Probolinggo (Kabarpas.com) – Prof Hamka Haq anggota DPR RI komisi VIII melalukan sosialisasi Peraturan Perundangan Terkait Perempuan dan Perlindungan Anak. Acara ini berlangsung di aula DPC PDI Perjuangan Kabupaten Probolinggo, Desa Pendil, Kecamatan Banyuanyar, Rabu (29/06/2016).
Acara tersebut dihadiri lebih dari 100 orang dari berbagai kalangan unsur masyarakat, seperti: Tokoh Partai Politik, Tokoh Masyarakat, ibu-ibu PKK, dan para pemuda.
Dalam materinya, Prof Hamka Haq anggota komisi VIII DPR RI ini mengatakan Peraturan Perundangan Terkait Perlindungan Perempuan dan Perlindungan Anak di Indonesia belum sepenuhnya disosialisasikan secara maksimal. Hal itu terindikasi dari banyaknya kasus anak yang tidak sesuai dengan prosedur peraturan yang ada.
“Secara umum, Peraturan Perundangan Terkait Perlindungan Perempuan dan Perlindungan Anak ini aturan tersebut sudah baik. Tetapi pada kenyataannya belum tersosialisasi secara luas. Untuk itu, DPR RI khususnya Komisi VIII iku melakukan sosialisasi terkait hal tersebut ,” ungkap Ketua DPP PDI Perjuangan ini.
Prof Hamka Haq melanjutkan pemerintah mengeluarkan Peraturan Pemerintah Pengganti Undang-undang (Perppu) Perlindungan Anak yang menambah sanksi bagi pelaku kekerasan seksual anak, dimana sanksi perbuatan kekerasan kepada anak diperberat.
“Mudah-mudahan dengan adanya Perppu yang baru ini akan memperkecil tingkat kejahatan seksual di indonesia” terangnya.
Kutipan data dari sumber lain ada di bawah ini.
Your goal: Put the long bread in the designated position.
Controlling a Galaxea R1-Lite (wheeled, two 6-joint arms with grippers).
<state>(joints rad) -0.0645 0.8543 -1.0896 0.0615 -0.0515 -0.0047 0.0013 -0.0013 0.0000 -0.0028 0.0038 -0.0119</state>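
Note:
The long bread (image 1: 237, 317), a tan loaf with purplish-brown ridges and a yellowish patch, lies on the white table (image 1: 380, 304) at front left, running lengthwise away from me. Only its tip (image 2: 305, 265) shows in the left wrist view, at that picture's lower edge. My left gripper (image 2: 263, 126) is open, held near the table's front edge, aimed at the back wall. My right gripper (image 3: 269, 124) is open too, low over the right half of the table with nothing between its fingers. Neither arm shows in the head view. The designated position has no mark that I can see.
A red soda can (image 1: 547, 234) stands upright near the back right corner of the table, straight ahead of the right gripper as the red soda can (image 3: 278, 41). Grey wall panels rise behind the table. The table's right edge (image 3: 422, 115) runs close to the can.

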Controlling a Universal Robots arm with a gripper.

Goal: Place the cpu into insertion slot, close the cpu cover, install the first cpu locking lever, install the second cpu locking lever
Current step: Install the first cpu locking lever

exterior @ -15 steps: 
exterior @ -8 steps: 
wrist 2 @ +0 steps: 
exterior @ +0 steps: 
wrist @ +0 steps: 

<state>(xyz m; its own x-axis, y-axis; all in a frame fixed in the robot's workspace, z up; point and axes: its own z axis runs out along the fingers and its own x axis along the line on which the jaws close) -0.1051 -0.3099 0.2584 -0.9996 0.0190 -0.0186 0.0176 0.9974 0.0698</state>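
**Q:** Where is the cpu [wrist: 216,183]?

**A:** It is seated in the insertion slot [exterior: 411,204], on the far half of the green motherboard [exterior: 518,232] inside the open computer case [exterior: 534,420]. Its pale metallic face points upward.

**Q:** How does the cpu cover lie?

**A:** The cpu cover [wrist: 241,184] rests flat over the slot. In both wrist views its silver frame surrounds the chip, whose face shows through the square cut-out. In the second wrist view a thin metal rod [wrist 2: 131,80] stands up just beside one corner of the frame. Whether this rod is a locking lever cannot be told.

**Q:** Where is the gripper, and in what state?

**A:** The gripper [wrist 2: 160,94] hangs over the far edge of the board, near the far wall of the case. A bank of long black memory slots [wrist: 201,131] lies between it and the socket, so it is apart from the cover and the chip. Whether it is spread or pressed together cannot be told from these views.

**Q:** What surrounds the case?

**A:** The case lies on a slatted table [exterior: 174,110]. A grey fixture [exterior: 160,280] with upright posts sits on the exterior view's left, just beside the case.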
Selain itu, Prof Hamka Haq juga mengajak peserta yang hadir agar juga menyampaikan kepada keluarga, teman, saudara bahkan tetangga bahwa Pemerintah Indonesia dibawah Pemerintahan Presiden Jokowi sangat peduli dan konsen kepada persoalan perempuan dan anak di Indonesia.
“Diharapkan semua masyarakat mengerti atau paling tidak dapat memahami bahwa Pemerintah dan DPR RI sudah menyiapkan payung hukum terkait persoalan perempuan dan anak ini,” pungkasnya. (sam/gus).